╭─ Data for the task

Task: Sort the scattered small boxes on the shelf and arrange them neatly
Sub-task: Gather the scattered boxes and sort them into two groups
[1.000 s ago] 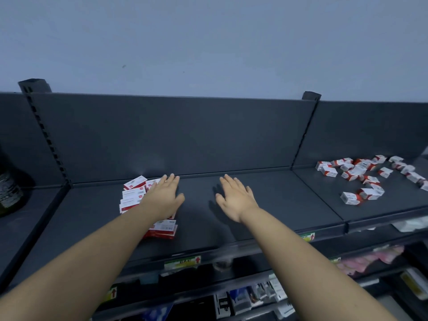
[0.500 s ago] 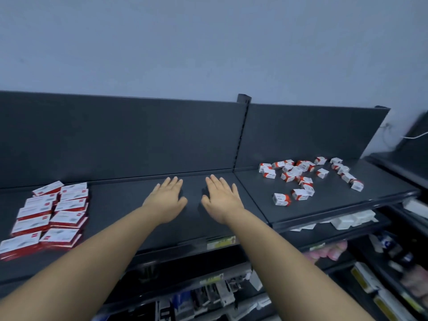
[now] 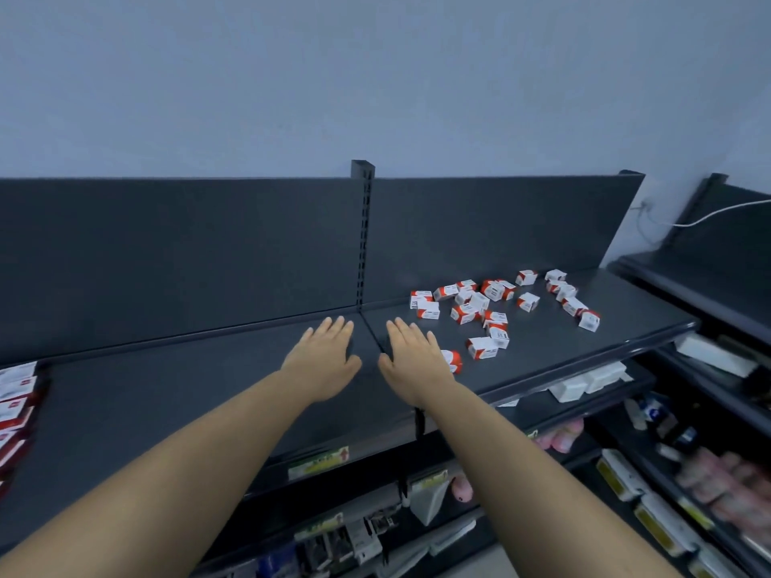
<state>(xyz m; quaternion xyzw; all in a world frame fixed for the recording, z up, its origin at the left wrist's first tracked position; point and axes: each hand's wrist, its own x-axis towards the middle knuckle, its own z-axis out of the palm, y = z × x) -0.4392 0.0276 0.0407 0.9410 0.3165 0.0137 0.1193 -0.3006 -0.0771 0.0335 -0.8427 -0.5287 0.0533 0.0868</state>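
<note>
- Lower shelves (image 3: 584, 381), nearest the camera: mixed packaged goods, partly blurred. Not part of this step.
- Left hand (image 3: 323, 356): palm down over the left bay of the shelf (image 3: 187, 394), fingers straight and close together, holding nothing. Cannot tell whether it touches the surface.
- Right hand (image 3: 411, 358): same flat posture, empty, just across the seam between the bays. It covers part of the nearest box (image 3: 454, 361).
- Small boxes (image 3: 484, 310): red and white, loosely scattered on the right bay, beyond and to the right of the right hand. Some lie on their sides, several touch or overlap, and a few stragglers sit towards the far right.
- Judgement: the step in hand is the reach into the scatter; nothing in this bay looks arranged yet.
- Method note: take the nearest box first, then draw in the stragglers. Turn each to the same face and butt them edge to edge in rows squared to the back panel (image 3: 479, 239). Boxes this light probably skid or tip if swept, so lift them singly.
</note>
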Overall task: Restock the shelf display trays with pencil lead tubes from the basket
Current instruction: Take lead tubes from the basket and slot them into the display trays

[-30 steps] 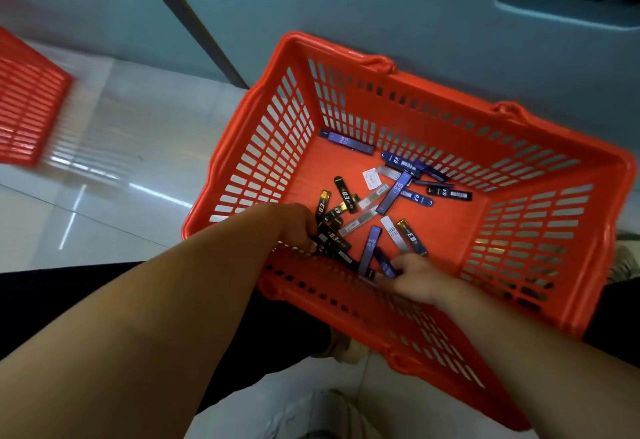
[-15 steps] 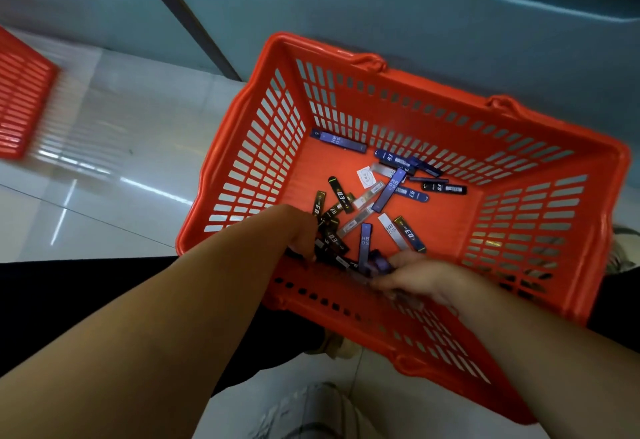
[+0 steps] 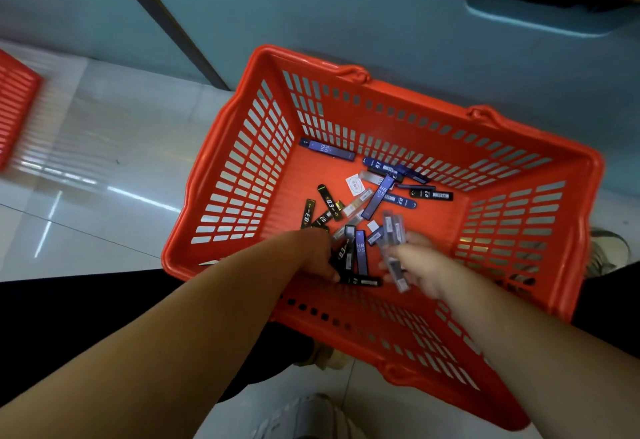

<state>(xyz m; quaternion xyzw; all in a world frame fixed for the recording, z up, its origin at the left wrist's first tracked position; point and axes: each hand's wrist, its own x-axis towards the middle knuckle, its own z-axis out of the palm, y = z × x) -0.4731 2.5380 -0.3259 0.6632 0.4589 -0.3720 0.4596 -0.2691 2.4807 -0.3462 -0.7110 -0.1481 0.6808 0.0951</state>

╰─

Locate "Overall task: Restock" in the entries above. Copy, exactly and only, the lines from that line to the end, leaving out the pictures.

# [Output]
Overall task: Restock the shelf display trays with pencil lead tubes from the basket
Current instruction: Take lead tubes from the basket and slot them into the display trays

[-30 steps] 
[-15 steps] 
[+0 steps] 

<state>(xyz m; quaternion xyzw; all in a world frame fixed for the recording, z up, its origin at the left wrist's first tracked position; point and axes: each hand's wrist, its own x-axis towards the middle knuckle, its own z-axis out of the palm, y = z × x) -0.4731 2.5380 -0.3259 0.6632 0.4589 -0.3720 0.4596 -0.2691 2.4807 -0.3462 -0.7110 -0.1481 0.6808 0.0951</state>

With that, the answer is complete.